BEGIN Data records

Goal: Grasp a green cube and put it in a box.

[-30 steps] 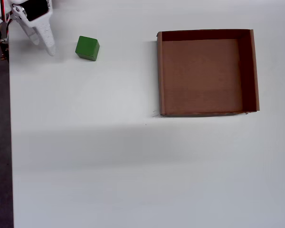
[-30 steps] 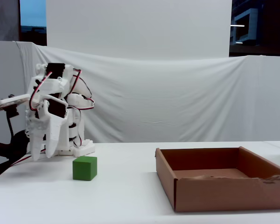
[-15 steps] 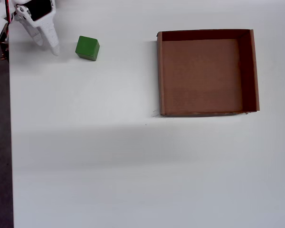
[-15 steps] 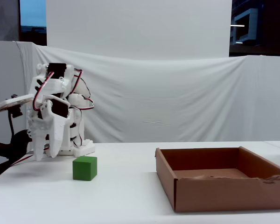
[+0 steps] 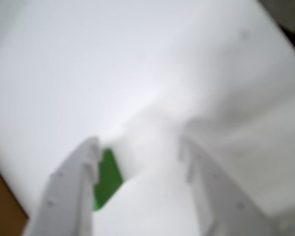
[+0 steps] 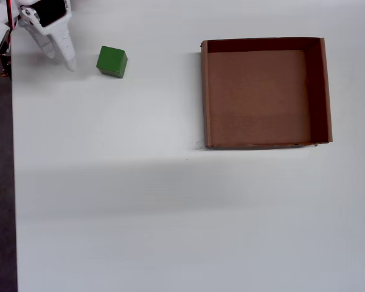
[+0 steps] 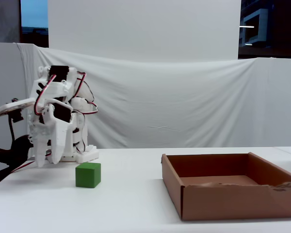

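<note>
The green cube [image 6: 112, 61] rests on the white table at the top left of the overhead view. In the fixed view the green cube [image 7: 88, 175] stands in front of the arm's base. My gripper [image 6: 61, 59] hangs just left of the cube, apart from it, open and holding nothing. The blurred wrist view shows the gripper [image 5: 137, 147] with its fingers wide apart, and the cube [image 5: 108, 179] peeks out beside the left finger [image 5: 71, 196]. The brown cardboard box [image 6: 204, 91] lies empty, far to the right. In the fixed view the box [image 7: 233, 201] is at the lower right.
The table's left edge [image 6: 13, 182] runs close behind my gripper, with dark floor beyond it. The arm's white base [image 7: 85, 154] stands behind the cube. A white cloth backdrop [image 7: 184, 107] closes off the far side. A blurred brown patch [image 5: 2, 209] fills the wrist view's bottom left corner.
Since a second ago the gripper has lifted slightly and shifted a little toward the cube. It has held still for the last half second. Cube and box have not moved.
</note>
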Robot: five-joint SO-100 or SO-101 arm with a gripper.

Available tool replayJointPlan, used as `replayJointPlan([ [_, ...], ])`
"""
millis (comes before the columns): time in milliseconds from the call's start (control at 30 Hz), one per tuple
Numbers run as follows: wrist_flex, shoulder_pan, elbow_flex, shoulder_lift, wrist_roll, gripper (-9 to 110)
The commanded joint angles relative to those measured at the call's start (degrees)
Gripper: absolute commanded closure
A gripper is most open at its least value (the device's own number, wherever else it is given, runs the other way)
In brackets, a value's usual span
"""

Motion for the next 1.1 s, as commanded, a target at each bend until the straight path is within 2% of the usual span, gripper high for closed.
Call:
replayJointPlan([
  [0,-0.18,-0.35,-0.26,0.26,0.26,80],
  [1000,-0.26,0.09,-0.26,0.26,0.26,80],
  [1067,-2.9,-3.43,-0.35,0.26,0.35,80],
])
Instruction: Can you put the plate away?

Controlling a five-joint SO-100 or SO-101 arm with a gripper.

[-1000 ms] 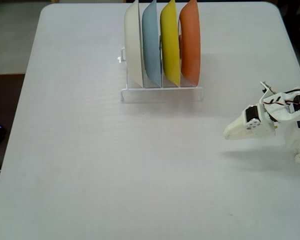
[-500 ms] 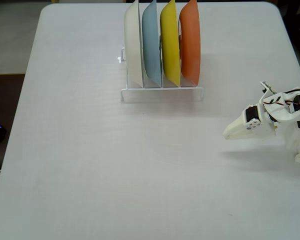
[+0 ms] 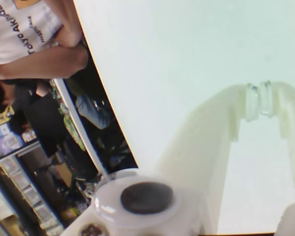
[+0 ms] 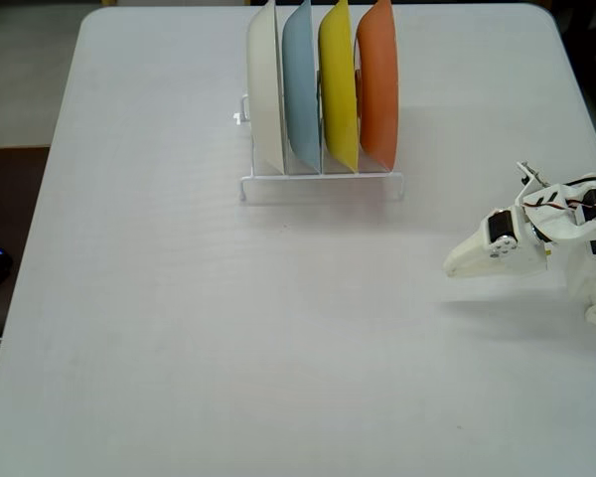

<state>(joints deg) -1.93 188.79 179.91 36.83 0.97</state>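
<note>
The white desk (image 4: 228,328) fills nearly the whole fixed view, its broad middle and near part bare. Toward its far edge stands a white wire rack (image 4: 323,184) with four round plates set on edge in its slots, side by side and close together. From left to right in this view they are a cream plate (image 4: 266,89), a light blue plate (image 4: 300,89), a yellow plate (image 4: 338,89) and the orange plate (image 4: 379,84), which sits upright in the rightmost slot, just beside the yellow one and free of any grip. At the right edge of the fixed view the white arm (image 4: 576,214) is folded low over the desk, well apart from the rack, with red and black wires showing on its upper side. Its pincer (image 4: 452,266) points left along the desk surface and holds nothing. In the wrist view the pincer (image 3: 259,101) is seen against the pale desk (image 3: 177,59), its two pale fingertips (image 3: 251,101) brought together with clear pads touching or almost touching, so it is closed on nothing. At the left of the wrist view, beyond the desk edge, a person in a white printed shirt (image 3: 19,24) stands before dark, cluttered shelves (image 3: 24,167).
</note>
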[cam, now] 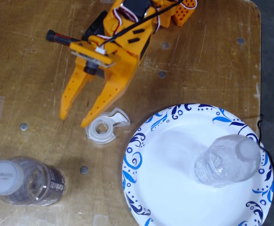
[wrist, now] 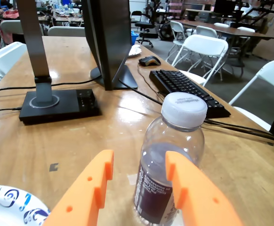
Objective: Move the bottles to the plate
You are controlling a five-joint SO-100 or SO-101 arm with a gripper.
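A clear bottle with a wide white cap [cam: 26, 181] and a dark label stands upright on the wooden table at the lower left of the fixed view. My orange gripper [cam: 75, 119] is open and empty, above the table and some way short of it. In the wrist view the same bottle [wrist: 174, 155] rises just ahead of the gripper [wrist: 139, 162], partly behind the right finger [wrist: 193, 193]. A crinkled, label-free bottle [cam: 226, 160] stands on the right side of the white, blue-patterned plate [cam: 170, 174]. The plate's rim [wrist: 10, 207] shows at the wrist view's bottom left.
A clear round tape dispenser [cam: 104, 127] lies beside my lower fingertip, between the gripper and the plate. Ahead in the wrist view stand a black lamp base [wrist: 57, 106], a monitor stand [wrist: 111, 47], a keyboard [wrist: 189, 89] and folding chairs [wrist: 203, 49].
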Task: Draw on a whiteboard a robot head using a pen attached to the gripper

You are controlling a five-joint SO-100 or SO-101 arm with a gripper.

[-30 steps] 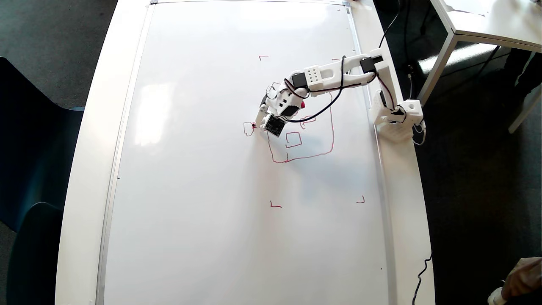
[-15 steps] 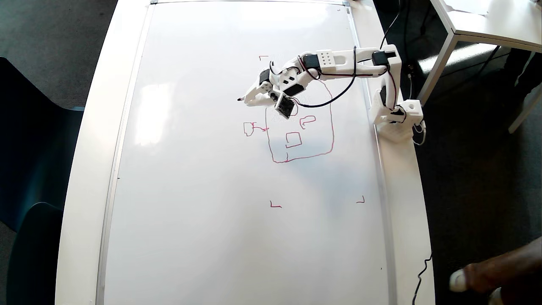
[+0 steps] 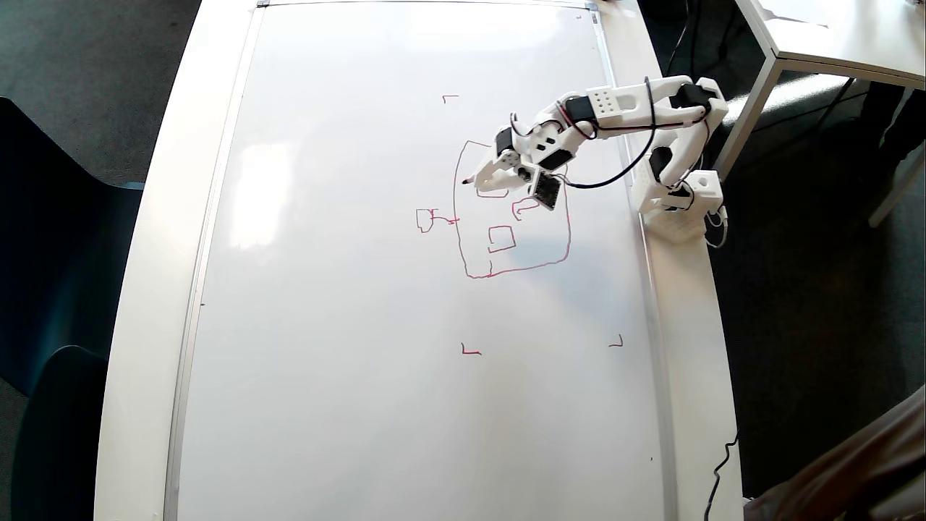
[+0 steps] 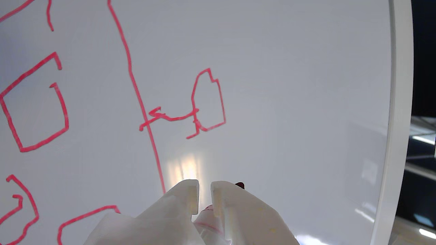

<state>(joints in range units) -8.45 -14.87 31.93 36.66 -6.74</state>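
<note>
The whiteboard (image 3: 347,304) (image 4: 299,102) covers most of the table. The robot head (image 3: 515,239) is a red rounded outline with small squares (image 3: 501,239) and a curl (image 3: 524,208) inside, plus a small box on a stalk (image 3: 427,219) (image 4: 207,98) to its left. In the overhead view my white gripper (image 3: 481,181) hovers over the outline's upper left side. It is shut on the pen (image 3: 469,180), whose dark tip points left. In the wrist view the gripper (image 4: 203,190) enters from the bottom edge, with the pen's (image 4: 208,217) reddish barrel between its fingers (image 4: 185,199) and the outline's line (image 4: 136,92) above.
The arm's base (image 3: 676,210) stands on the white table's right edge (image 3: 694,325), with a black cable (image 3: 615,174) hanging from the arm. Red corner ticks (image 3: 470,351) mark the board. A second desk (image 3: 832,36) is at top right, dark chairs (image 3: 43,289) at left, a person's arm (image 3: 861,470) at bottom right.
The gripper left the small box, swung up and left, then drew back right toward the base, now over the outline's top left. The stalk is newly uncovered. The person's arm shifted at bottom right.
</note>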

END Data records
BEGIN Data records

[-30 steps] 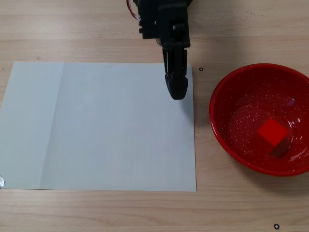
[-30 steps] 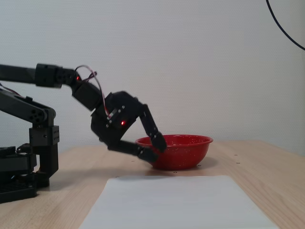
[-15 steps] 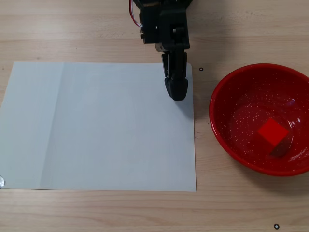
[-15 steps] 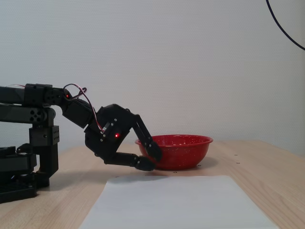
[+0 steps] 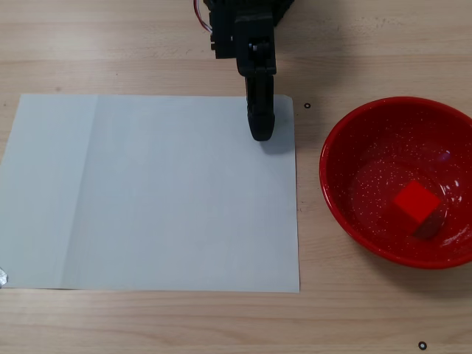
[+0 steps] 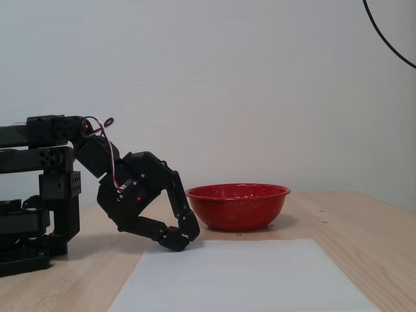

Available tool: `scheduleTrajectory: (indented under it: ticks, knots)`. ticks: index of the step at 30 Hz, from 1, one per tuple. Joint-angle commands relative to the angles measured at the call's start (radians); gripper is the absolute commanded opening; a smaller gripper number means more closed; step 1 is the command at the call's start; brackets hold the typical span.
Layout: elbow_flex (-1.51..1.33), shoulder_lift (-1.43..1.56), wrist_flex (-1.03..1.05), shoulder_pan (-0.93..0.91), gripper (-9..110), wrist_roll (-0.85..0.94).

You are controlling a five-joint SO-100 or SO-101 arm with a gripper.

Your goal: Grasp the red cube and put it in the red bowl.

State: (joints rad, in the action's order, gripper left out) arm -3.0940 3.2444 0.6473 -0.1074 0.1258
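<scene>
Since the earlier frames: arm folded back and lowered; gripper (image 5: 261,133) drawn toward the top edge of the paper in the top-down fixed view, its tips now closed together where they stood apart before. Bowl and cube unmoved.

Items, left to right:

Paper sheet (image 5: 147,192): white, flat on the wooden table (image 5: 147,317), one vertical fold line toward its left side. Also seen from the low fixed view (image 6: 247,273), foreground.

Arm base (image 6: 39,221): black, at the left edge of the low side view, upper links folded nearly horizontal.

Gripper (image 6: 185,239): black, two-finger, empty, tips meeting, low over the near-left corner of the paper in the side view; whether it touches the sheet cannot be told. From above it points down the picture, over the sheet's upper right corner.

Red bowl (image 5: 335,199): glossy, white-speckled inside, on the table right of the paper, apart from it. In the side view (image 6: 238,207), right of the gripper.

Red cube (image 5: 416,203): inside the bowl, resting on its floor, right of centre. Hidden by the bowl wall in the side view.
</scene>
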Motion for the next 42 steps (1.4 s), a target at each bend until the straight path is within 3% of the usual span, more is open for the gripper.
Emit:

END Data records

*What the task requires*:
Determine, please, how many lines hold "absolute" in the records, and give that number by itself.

*Answer section*:
2